Emirates Airline has worked for more than two years to assist Boeing in the design of the 777X, the new airplane expected to begin replacing the phenomenally successful 777-300ER at the end of the decade, according to Emirates president Tim Clark.
“Yes, we’ve had an input there,” acknowledged Clark, speaking with AIN in Dubai last month. “We’ve been working with them now for a couple of years on the whole thing. Don’t forget, this is a Boeing airplane and they listen to their customers [and not only the] designers.”
AIN reported in May that Boeing confirmed it had started discussions at that time with airline and leasing customers about aspects of the development of the new widebody, including technical, pricing and schedule details, and that the market response would govern a decision on whether to formally launch the program.
Commenting on the routes the 777X would serve and when it would enter operation, Clark spoke enthusiastically about the prospects. “It will do everything we’re doing today and more,” he said. “We will [then] have 175 [777-300]ERs: all those will be retired, and be replaced, maybe by the 8X and the 9X. They’ll also be on operating leases as well.”
On Airbus’s need for a technological response, Clark effectively issued something of an endorsement for the A350-1000, about which in the past he has expressed some reservations for schedule slippages and weight excesses. “Airbus is already responding,” he said. “The A350 is in development anyway and we’ve already signed contracts for that. There’s a lot going on at the moment.”
While Airbus now expects the A350-1000 to enter service in 2017, Boeing continues to cite an end-of-decade target for the 777X.
Clark declined to comment on potential 777X order announcements during the November 17 to 21 Dubai Air Show.

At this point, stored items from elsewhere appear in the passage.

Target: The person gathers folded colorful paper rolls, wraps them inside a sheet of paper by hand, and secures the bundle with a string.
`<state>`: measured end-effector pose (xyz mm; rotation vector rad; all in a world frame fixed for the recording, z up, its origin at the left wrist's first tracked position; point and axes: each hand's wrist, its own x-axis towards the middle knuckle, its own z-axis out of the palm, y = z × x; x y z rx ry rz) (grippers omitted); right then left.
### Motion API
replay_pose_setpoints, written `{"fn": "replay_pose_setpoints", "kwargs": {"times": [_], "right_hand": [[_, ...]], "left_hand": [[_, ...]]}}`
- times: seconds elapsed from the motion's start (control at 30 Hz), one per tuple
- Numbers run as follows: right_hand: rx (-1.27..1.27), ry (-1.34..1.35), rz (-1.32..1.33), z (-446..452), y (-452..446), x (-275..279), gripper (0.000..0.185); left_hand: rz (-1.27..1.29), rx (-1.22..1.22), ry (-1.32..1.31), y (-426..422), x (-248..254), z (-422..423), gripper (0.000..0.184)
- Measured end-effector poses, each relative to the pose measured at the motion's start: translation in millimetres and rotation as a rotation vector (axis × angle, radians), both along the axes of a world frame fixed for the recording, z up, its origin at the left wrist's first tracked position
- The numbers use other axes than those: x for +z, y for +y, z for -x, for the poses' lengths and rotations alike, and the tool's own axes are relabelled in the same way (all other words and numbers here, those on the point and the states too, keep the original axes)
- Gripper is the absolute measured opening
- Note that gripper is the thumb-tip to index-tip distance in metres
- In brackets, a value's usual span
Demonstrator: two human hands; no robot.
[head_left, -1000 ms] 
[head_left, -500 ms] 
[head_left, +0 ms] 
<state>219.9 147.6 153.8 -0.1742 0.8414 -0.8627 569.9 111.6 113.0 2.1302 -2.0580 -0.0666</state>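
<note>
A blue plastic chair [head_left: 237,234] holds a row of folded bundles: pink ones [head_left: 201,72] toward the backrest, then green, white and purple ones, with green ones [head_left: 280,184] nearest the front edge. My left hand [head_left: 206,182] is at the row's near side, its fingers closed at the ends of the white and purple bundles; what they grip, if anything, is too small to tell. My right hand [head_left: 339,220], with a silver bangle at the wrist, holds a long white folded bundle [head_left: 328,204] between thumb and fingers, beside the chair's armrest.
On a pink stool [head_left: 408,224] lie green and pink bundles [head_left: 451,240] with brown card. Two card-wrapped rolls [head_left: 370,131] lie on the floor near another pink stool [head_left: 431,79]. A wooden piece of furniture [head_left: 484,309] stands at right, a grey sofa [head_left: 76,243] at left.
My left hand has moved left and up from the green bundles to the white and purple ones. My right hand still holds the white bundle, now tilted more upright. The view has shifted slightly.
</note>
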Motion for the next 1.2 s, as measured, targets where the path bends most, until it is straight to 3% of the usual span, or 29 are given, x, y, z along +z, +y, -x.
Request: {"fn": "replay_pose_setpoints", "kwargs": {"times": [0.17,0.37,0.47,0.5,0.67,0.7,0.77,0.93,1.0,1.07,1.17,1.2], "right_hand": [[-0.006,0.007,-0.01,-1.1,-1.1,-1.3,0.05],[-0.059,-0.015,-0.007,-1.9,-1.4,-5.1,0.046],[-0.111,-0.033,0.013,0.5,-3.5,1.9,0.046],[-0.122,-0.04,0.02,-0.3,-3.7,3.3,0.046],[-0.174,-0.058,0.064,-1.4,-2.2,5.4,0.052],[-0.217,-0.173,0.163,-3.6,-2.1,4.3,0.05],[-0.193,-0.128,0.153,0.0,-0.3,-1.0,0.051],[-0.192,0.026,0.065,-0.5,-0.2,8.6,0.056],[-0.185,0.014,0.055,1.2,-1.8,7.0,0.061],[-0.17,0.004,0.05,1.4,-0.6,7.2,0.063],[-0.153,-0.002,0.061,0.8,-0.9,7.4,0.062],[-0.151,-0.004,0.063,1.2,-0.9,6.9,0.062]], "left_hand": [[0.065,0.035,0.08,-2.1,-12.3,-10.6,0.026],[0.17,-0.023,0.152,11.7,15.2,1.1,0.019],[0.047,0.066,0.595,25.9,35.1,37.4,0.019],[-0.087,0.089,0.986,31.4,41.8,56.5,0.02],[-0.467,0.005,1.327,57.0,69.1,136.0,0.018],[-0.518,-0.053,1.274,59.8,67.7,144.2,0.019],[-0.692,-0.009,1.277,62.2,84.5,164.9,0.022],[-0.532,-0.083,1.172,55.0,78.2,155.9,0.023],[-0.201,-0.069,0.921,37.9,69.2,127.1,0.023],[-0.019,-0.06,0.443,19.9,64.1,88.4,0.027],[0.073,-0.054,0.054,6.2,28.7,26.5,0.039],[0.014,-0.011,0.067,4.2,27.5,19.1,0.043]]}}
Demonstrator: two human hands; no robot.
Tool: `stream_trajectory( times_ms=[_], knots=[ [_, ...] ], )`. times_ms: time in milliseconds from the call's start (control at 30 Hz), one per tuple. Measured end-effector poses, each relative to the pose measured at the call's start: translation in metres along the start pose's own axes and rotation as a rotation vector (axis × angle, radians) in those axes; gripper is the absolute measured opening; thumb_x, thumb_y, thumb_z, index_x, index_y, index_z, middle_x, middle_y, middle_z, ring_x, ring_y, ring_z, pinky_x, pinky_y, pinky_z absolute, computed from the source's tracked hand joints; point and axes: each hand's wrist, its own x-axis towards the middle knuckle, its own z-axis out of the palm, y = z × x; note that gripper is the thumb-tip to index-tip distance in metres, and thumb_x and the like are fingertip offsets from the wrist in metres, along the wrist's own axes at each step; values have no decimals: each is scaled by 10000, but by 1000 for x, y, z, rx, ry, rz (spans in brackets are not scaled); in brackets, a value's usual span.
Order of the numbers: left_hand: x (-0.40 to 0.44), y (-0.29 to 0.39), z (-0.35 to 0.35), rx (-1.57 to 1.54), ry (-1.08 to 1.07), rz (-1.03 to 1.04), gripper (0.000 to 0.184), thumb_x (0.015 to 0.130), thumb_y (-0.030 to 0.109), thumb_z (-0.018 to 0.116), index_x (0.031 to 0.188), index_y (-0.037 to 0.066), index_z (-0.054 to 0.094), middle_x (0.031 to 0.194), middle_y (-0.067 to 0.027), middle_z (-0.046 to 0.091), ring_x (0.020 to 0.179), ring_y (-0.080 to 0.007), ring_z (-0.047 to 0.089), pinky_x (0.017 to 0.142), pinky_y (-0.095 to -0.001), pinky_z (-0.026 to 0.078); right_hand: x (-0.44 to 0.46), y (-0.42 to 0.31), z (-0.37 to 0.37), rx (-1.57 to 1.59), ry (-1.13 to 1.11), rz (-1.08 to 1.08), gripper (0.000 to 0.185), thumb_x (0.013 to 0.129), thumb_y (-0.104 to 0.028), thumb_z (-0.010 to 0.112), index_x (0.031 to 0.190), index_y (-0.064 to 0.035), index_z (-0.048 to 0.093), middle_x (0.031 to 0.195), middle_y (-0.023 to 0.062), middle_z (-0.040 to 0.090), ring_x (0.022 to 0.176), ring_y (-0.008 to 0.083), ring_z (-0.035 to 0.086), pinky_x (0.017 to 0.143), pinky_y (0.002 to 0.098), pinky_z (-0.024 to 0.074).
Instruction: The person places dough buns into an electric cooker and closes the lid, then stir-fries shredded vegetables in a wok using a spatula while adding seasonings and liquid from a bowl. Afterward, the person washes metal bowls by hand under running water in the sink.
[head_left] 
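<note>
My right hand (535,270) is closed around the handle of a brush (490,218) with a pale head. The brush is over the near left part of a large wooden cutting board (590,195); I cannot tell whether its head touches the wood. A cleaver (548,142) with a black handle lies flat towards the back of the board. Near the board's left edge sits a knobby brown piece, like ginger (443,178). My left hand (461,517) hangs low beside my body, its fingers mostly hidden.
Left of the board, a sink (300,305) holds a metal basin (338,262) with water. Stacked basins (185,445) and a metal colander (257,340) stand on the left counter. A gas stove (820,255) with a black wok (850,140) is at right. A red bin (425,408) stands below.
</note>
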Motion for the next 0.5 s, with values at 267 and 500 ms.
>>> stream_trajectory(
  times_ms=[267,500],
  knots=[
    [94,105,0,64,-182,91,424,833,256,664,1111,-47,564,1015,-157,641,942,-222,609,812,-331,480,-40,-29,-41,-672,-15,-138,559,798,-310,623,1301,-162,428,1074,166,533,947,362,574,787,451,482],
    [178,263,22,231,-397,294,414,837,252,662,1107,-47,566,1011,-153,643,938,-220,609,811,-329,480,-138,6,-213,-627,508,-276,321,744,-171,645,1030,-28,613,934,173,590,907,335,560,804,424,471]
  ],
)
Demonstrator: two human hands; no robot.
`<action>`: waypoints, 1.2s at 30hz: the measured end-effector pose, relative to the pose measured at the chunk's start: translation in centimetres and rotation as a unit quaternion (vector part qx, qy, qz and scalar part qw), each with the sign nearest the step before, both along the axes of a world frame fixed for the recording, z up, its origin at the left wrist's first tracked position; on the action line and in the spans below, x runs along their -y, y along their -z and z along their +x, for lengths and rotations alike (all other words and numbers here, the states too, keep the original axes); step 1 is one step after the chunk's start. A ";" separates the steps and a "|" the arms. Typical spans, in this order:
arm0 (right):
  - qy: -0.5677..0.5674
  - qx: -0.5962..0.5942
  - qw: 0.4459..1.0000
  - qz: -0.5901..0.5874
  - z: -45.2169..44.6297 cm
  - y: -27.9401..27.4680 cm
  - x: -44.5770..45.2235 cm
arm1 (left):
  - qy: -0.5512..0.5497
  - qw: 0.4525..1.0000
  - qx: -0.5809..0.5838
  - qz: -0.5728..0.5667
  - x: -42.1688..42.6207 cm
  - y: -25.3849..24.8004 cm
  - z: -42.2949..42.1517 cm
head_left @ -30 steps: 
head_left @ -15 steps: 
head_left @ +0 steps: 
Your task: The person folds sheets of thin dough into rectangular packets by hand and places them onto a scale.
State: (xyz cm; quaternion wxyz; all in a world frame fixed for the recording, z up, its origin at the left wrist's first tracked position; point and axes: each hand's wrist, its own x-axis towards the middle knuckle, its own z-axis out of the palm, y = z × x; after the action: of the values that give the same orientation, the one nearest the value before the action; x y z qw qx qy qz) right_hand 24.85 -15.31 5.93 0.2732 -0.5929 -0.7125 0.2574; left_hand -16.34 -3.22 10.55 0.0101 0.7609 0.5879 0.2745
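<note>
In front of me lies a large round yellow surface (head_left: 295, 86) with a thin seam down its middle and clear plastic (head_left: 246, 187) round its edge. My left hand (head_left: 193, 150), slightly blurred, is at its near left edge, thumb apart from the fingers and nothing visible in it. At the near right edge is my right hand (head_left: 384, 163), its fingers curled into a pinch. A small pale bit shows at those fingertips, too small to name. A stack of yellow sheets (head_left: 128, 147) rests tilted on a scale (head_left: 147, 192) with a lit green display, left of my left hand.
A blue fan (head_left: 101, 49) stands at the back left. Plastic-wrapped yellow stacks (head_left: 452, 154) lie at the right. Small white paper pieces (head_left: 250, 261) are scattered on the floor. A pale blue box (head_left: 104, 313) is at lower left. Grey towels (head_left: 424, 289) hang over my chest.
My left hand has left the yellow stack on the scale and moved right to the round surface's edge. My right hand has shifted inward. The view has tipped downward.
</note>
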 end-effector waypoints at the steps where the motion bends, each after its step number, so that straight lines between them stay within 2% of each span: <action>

Meanwhile, Emirates’ explosive growth has caught the attention of U.S. airlines and groups such as the Air Line Pilots Association, which issued a statement last week calling Emirates’ new route between Milan and New York “a clear first step in long-term strategy by a heavily supported state-owed foreign airline to undercut U.S. airlines and hurt U.S. jobs.”
ALPA called on the U.S. government “to make aviation policy decisions that advance the U.S. airline industry” in an effort to offset what it characterizes as a competitive imbalance. The union points to onerous taxation of U.S. carriers, financing support through the U.S. ExIm Bank for already highly subsidized airlines such as Emirates and what it considers the indiscriminate award of fifth-freedom traffic rights as examples of the U.S. government’s ill-considered aviation policy.
“Many foreign countries view their airlines’ success as critical to diversifying their national economy in the face of finite natural resources,” said ALPA president Lee Moak. “We are asking the U.S. government to show similar tenacity in advancing the U.S. airline industry, which ultimately has a positive effect on the country’s economy as a whole.”